万一に備えるための〜保険の相続対策
万一に備えるための〜保険の相続対策
文書作成日:2016/05/05


 高齢者で持病があっても、相続対策で生命保険に加入できますか?




 先日、金融機関の担当者から相続対策に活用できるということで、生命保険をご紹介いただきました。
 私は今年75歳になります。また3年前に病気で入院していますが、今からでも生命保険に加入できますか?
 また、加入する上での注意点がありましたら、教えてください。




 年齢が高い人、健康状態に不安がある人でも加入できる生命保険はあります。
 ただし、一般的な生命保険と比較して保険料が割高であることから、加入は慎重に検討しましょう。
 ここでは加入する上での注意点を、2つご紹介いたします。




  1. 年齢が高い人、健康状態に不安がある人も加入できる生命保険

     生命保険は、一定の保険事故発生率を基礎として合理的に保険料を算定します。
     これによって、被保険者の死亡・障害・入院などによる加入者の損失を保障しようとする相互扶助の制度です。
     生命保険会社は、どの加入者に対しても可能な限り公平な取り扱いが求められ、危険度の測定は正しく行われる必要があります。
     また、生命保険会社は契約に際して、契約者・被保険者に以下の項目などを“ありのまま”告知することを求めます。
    • 年齢
    • 過去の傷病歴、現在の健康状態
    • 職業
    • 収入・資産状況
     年齢が高くなると、健康状態に不安を持たれている方の割合が高くなるため、生命保険に加入できないと思われる方は多いです。
     ただし、高齢化社会における円満な遺産分割や、相続税の納税資金の確保を目的とした生命保険への加入、平成27年1月に相続税法が改正されたことによる生命保険の活用に関心が高まっています。
     そこで生命保険会社は、健康状態に不安がある人でも健康状態に関する告知や診査を不要とした生命保険、健康状態の告知すべき内容が緩和されている生命保険を発売しています。

  2.  注意点その1 加入内容を確認しましょう

     告知や診査を不要とした生命保険や告知内容が緩和されている生命保険は、一般的な生命保険と比較して保険料が割高です。
     そのため過不足が生じないよう、まず現在加入されている生命保険の保障内容を、ご確認ください。
     ご自身は死亡保障の終身保険に加入していると思われていても、実はケガや病気保障の医療保険だった、ということもあります。

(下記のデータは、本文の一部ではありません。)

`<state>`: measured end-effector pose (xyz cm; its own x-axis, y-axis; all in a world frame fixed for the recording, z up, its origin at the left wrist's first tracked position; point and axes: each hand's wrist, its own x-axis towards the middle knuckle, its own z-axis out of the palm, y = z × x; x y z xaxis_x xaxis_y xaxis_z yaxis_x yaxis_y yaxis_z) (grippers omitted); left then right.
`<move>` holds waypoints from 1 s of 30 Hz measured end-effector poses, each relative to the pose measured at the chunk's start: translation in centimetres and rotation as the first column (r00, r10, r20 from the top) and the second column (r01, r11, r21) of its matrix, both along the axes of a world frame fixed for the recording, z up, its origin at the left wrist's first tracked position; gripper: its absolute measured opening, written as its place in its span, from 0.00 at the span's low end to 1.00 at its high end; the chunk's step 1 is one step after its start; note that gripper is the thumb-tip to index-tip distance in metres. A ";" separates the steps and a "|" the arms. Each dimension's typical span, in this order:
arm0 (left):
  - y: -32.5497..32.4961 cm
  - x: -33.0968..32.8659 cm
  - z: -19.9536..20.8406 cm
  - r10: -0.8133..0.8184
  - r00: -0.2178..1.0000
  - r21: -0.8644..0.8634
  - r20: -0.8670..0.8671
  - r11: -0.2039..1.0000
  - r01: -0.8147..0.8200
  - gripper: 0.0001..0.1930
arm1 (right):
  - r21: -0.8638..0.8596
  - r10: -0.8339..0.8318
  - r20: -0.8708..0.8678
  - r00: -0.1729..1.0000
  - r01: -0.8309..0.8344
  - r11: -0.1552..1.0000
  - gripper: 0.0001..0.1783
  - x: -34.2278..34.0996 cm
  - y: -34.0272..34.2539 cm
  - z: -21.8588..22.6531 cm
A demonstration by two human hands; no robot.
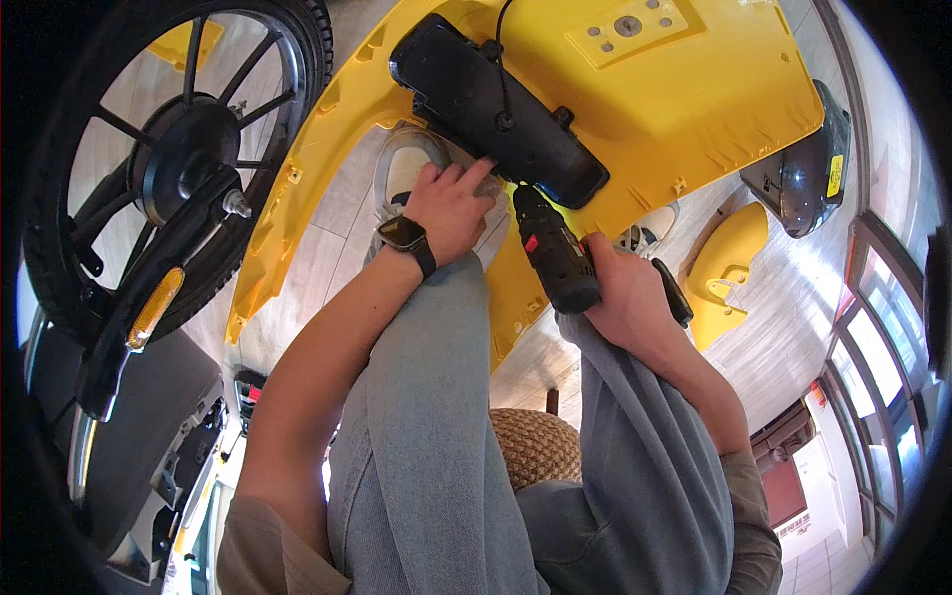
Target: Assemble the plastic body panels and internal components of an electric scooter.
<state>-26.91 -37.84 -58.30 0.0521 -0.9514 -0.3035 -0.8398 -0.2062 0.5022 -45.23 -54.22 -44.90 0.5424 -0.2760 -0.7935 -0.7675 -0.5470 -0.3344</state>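
Observation:
A large yellow plastic body panel (pixel 684 129) leans across my knees and reaches up and away. On it lies a long black plastic unit (pixel 496 109) with a thin cable. My right hand (pixel 630 293) is closed round the handle of a black cordless drill (pixel 555 253). The drill's nose meets the near edge of the black unit, and a small glow shows there. My left hand (pixel 446 208), wearing a black watch (pixel 405 234), holds that same edge with bent fingers just left of the drill. Its thumb is hidden.
A black spoked wheel (pixel 188 149) with a fork and an orange reflector (pixel 156 307) stands at the left. Right of my knees, a smaller yellow part (pixel 729 273) lies on the floor near a glossy black shell (pixel 813 164). Beneath me is a woven seat (pixel 535 446).

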 end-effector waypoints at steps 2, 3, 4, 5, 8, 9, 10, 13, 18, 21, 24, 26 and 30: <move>0.0 -0.1 0.0 -0.002 1.000 0.001 0.001 1.000 0.002 0.10 | -0.012 0.021 0.028 0.999 -0.021 1.000 0.20 -0.2 0.1 -0.2; 0.0 0.0 0.1 -0.001 1.000 0.007 -0.002 1.000 0.001 0.10 | -0.024 0.043 0.058 0.997 -0.041 0.999 0.20 -0.1 0.1 -0.2; 0.0 0.1 0.1 0.001 1.000 0.013 -0.005 1.000 -0.001 0.09 | -0.024 0.043 0.059 0.997 -0.042 0.999 0.20 -0.1 0.1 -0.2; 0.0 0.1 0.2 0.002 1.000 0.013 -0.004 1.000 -0.002 0.09 | -0.018 0.039 0.053 0.998 -0.038 0.999 0.20 0.1 0.1 -0.2; -0.1 0.1 0.2 0.016 1.000 -0.009 -0.022 1.000 -0.016 0.07 | -0.019 0.038 0.056 0.998 -0.037 0.999 0.19 -0.1 0.1 -0.3; -0.1 0.1 0.2 0.012 1.000 -0.009 -0.023 1.000 -0.012 0.07 | -0.025 0.040 0.067 0.997 -0.039 0.999 0.19 -0.1 0.2 -0.4; -0.1 0.1 0.2 0.007 1.000 -0.008 -0.024 1.000 -0.008 0.07 | -0.025 0.041 0.066 0.997 -0.039 0.999 0.19 -0.1 0.2 -0.4; -0.1 0.1 0.3 0.006 1.000 -0.006 -0.022 1.000 -0.006 0.08 | -0.028 0.047 0.083 0.995 -0.045 0.999 0.19 0.0 0.2 -0.4; 0.0 0.1 0.2 0.003 1.000 0.003 -0.010 1.000 -0.003 0.08 | -0.006 0.028 0.009 1.000 -0.028 1.000 0.22 0.3 0.1 -0.4; -0.1 0.1 0.1 0.005 1.000 0.001 -0.012 1.000 -0.004 0.08 | -0.029 0.070 0.052 0.996 -0.069 0.997 0.19 0.2 0.1 -0.5; -0.1 0.1 0.0 0.005 1.000 -0.001 -0.011 1.000 -0.005 0.07 | -0.037 0.077 0.036 0.996 -0.076 0.996 0.20 0.2 0.1 -0.6; -0.1 0.1 0.0 0.004 1.000 -0.008 -0.006 1.000 -0.004 0.07 | -0.040 0.080 0.031 0.996 -0.078 0.996 0.20 0.3 0.1 -0.6; -0.1 0.2 0.2 0.000 1.000 -0.009 0.010 1.000 0.000 0.07 | -0.033 0.084 0.022 0.996 -0.083 0.996 0.20 0.4 0.1 -0.4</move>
<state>-26.75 -37.99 -58.08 0.0547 -0.9542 -0.2942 -0.8449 -0.2013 0.4956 -44.84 -54.14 -45.33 0.5825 -0.2538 -0.7722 -0.7110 -0.6195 -0.3327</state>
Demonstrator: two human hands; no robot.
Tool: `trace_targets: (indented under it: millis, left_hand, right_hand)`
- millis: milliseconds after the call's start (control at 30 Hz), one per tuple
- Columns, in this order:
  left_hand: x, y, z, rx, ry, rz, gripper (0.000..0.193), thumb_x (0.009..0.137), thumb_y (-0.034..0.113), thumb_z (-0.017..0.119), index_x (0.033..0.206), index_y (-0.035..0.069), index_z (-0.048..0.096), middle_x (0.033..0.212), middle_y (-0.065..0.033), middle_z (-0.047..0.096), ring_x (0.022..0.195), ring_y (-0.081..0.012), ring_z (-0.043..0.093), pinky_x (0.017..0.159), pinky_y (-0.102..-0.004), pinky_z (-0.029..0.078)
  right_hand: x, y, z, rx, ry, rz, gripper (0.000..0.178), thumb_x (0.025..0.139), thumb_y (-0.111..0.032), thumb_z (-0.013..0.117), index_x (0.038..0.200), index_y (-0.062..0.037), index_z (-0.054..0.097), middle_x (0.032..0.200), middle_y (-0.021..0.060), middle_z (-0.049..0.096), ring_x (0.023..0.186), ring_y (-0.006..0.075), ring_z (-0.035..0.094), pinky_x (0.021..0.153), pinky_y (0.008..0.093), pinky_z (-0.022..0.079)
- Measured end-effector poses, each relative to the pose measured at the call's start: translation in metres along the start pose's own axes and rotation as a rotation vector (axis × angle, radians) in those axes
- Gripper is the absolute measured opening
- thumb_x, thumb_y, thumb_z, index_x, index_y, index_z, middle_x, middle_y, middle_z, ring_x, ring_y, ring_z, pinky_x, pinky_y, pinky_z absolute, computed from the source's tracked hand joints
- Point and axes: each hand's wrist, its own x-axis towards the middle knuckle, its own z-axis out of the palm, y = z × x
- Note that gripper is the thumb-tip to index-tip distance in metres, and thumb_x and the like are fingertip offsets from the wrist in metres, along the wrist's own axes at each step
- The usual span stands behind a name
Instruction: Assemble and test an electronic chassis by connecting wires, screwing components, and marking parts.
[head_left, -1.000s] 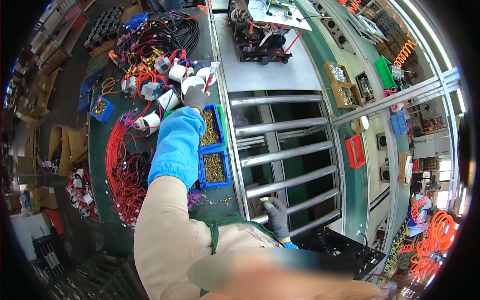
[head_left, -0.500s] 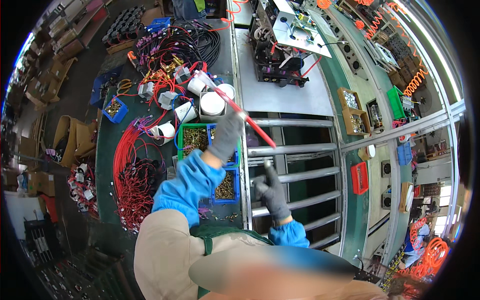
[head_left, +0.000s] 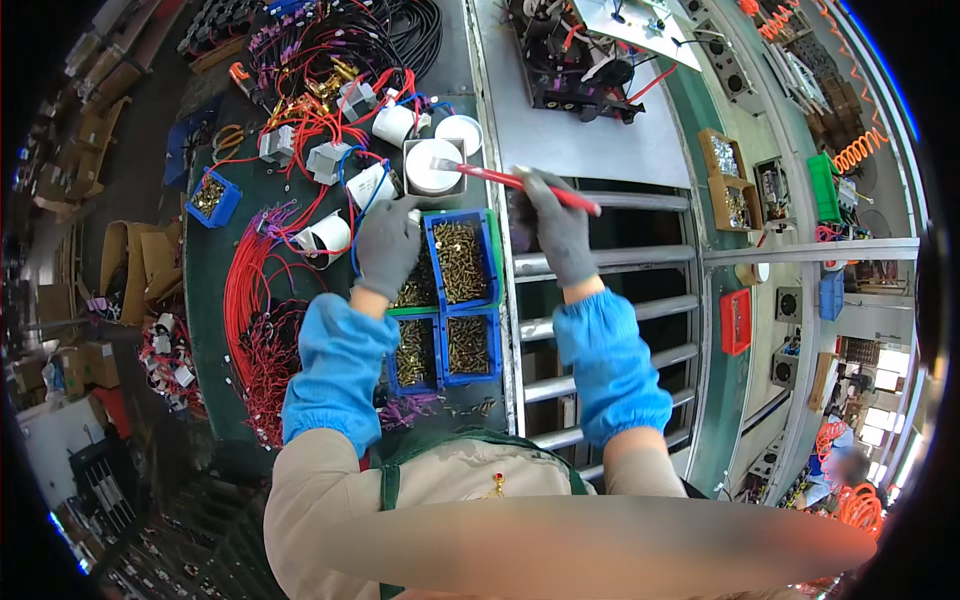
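Note:
A red-handled brush (head_left: 485,175) is in my right hand (head_left: 560,228), its fingers closed around the handle. The brush's flat pale tip lies over the white round tub (head_left: 432,168), which sits in a square grey holder (head_left: 462,186). My left hand (head_left: 388,243) is curled just below the holder's left side, thumb and fingers close together. Whatever it may hold is hidden. Beneath it are blue bins (head_left: 462,262) of small brass-coloured fittings, one standing inside a green tray (head_left: 492,225). A white lid-like disc (head_left: 460,133) lies behind the tub.
White cups (head_left: 325,235) and grey blocks (head_left: 328,162) lie among red wires on the left. A bundle of red cables (head_left: 245,310) hangs over the bench's left side. Metal rollers (head_left: 620,260) run along the right, below a machine assembly (head_left: 575,75) on a pale board.
The brush has passed from my left hand to my right, and its tip has come down onto the tub. My left hand has moved left. My right hand has moved up.

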Motion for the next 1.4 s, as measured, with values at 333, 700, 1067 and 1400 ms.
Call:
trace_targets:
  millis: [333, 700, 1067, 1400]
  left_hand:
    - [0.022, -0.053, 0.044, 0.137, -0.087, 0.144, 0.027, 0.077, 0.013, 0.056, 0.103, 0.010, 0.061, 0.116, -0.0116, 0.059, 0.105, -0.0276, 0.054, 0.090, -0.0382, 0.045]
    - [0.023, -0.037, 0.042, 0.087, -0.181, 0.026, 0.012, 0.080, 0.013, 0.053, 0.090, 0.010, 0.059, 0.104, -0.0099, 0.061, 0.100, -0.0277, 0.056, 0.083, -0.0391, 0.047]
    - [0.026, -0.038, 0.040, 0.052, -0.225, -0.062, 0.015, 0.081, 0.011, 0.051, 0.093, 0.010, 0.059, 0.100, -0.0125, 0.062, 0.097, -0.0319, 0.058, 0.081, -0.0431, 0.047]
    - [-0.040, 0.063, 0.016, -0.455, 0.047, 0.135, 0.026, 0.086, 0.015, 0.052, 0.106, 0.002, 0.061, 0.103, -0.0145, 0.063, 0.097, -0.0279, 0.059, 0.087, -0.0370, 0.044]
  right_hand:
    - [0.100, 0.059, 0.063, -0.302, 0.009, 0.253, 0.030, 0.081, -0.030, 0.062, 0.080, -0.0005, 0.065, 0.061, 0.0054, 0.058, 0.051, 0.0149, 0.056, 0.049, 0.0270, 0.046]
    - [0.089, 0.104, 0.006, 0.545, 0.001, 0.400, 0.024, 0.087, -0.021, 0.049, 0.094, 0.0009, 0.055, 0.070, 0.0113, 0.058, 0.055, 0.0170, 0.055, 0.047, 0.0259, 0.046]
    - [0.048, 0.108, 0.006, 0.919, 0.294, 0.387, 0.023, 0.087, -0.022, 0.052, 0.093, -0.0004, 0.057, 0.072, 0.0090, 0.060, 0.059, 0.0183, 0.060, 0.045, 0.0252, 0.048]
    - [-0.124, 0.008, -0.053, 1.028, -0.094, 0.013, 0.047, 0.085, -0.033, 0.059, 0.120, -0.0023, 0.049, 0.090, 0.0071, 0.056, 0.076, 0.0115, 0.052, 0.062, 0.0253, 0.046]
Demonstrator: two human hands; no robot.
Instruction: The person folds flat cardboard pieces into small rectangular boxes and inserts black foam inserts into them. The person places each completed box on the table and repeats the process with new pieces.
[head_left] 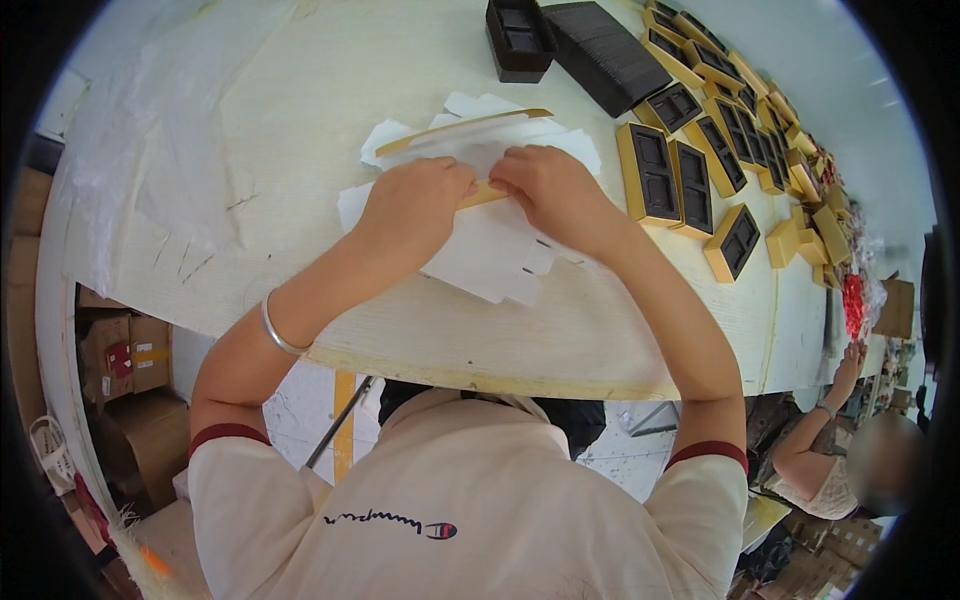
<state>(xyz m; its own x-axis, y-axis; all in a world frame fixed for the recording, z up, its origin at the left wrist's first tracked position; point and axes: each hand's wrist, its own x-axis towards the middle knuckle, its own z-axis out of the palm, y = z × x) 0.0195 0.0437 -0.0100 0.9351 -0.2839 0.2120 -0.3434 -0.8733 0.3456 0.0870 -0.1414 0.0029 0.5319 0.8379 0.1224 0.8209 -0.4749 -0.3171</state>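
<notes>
A partly folded cardboard box blank [480, 262], white on its inner side and gold on its outer side, lies on the table in front of me. My left hand [412, 208] is closed, its fingertips pinching the gold-edged fold at the middle of the blank. Beside it, my right hand [560, 192] pinches the same fold, fingers bent and pressed together. Just beyond both hands, another gold-edged panel [465, 133] stands up at a slant, with white flaps around it. My fingers hide part of the fold.
At the far side sit a black compartment tray [520, 62] and a long stack of black trays [607, 58]. Several gold boxes with black inserts [655, 175] crowd the right. Clear plastic sheeting [180, 150] covers the left. Another person's arm [815, 425] reaches in at far right.
</notes>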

また、終身保険に加入されているにも関わらず、保険料払込期間が終了したため、保険(保障)期間も終了したと勘違いされて、必要以上に加入されてしまうこともあります。

  3. 注意点その2 契約年齢に気をつけましょう

     生命保険の契約年齢にご注意ください。
     契約年齢には、『満年齢』を使用する生命保険会社と、『保険年齢』を使用する生命保険会社があります。
     『満年齢』を使用する場合は、誕生日と同時に契約年齢が上がります。
     『保険年齢』を使用する場合は、契約日時点での満年齢を計算し、1年未満の端数については、6ヶ月以下は切り捨て、6ヶ月超は切り上げて契約年齢を計算します。例えば、誕生日が1月1日の方が7月1日以降に契約した場合は、端数切り上げとなり、「満年齢+1歳」が契約年齢となります。  
     生命保険に加入できると思っていたら、契約年齢が上がり保険会社の加入年齢を超えて加入できなかった、あるいは当初聞いた時よりも保険料が上がってしまった、ということもあります。事前に保険会社へ確認をして、余裕を持って手続きなさることをお勧めいたします。